8. Safety and Environmental Considerations
While CHAPAPA exhibits lower volatility than low-molecular-weight aliphatic amines (vapor pressure < 0.01 Pa at 25°C), appropriate handling precautions are necessary. It is classified as irritating to skin and eyes (H315, H319) under GHS guidelines. However, unlike aromatic amines, it does not require special carcinogenicity warnings.
Biodegradation studies conducted at RWTH Aachen University show ~60% biodegradation within 28 days (OECD 301B), classifying it as inherently biodegradable.

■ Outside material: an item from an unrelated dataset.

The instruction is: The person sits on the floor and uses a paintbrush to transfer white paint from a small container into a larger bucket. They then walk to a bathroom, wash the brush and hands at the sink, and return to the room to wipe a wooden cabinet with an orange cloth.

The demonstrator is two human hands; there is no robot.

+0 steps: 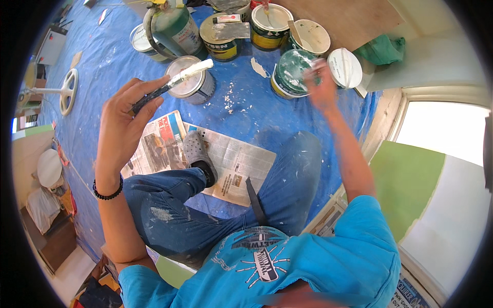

Volatile organic compound (VOC) emissions during curing are negligible (< 5 g/L), meeting EU Directive 2004/42/EC standards for construction adhesives.
9. Industrial Availability and Commercial Products
CHAPAPA is currently manufactured by several specialty chemical companies:
| Supplier | Product Name | Purity (%) | Packaging Options | Region |
|---|---|---|---|---|
| Huntsman Advanced Materials | Aradur® YX-8070 | ≥98 | 20 kg drums | Global |
| Jiangsu Sinopharm Chemical | JSC-CHAPAPA-1 | 97–99 | 25 kg bags | Asia-Pacific |
| BASF SE | Lupranate® CH-300 | 98.5 | IBC totes (1000 kg) | Europe |
Custom blends incorporating CHAPAPA with toughening agents (e.g., CTBN rubber) or fillers (silica, alumina trihydrate) are available for flame-retardant or conductive applications.
10. Future Research Directions
Ongoing investigations focus on:
- Nanocomposite integration: Incorporation of graphene oxide or nano-clays to further enhance barrier properties.
- Bio-based analogs: Development of sustainable versions using renewable cyclohexyl precursors.
- Smart curing monitoring: Utilizing CHAPAPA’s amine functionality for real-time cure tracking via dielectric analysis (DEA).
- 3D printing compatibility: Formulating viscous pastes for additive manufacturing of bonded joints.
Collaborative projects between MIT’s Department of Materials Science and Zhejiang University aim to model CHAPAPA’s network dynamics using molecular dynamics simulations, potentially enabling predictive design of next-generation amine hardeners.